## Required action
Your task is to copy the stretch of lines in the records below that begins with the line containing "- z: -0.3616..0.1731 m" and ends with the line containing "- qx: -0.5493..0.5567", exactly as written, with nothing added.

## Dataset records
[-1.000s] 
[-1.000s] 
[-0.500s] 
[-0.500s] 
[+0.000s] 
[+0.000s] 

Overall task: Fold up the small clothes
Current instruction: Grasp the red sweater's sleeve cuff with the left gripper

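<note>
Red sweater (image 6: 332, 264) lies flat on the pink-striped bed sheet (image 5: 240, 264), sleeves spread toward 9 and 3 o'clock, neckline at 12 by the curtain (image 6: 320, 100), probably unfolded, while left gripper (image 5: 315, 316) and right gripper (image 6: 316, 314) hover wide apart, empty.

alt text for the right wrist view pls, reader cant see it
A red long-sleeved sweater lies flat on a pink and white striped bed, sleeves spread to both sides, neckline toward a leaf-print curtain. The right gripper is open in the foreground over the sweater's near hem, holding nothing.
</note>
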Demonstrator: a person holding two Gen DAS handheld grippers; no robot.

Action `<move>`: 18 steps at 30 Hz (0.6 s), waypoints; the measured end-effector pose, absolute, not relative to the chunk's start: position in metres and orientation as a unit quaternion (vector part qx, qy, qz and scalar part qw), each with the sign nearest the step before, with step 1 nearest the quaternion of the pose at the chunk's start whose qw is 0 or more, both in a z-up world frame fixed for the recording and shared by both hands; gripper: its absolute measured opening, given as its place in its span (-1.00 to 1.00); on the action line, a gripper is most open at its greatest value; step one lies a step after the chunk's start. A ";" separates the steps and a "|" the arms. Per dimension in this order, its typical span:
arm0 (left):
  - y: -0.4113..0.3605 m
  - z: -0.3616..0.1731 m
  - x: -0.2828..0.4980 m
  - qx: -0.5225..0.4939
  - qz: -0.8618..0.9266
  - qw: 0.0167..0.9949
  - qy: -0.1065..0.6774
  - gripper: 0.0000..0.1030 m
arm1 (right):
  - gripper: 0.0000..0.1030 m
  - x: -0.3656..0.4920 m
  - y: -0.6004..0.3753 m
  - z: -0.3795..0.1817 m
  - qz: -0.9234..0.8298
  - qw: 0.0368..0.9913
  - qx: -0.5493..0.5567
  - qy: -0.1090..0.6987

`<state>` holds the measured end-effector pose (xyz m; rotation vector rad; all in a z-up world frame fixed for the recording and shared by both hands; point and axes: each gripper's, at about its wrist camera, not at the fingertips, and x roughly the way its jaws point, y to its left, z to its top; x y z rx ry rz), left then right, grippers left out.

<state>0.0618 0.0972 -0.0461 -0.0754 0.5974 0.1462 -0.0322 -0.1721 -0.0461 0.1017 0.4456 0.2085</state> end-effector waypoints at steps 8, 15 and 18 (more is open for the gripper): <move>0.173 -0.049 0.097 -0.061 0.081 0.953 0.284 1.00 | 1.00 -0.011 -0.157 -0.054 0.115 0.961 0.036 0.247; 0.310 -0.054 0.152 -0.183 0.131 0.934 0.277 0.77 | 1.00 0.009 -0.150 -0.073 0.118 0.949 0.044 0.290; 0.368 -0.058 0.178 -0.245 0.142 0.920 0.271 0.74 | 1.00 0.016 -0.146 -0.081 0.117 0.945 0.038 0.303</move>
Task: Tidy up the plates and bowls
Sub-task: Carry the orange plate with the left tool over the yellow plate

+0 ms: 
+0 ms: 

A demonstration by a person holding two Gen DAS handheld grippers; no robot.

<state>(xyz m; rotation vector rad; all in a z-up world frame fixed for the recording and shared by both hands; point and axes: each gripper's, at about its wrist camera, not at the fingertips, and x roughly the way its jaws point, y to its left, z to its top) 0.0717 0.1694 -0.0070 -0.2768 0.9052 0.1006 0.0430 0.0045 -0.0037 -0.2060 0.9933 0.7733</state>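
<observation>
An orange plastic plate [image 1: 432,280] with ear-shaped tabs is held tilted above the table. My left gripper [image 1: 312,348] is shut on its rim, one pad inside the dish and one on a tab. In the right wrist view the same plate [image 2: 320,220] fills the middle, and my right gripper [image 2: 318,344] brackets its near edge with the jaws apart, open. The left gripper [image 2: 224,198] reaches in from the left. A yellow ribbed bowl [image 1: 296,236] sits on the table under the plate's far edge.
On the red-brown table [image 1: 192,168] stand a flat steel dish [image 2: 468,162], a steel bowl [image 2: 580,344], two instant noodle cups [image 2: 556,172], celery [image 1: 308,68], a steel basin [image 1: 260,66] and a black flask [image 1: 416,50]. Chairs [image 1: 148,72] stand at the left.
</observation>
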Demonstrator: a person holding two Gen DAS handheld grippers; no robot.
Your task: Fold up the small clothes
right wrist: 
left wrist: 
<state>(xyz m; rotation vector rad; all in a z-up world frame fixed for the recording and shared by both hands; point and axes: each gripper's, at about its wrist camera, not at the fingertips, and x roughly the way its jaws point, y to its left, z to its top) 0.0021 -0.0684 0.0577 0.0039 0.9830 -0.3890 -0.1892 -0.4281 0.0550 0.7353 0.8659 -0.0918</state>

## Response
  - z: -0.3616..0.1731 m
  - x: -0.2828..0.4980 m
  - qx: -0.5225..0.4939
  - qz: -0.8618..0.9266
  - qw: 0.0167..0.9949
  - qy: -0.1065..0.6774
  - gripper: 0.0000..0.1030 m
arm1 (right):
  - gripper: 0.0000..0.1030 m
  - x: -0.3656..0.4920 m
  - y: -0.6004..0.3753 m
  - z: -0.3795..0.1817 m
  - qz: -0.9234..0.8298
  - qw: 0.0368..0.9913
  - qx: -0.5493..0.5567

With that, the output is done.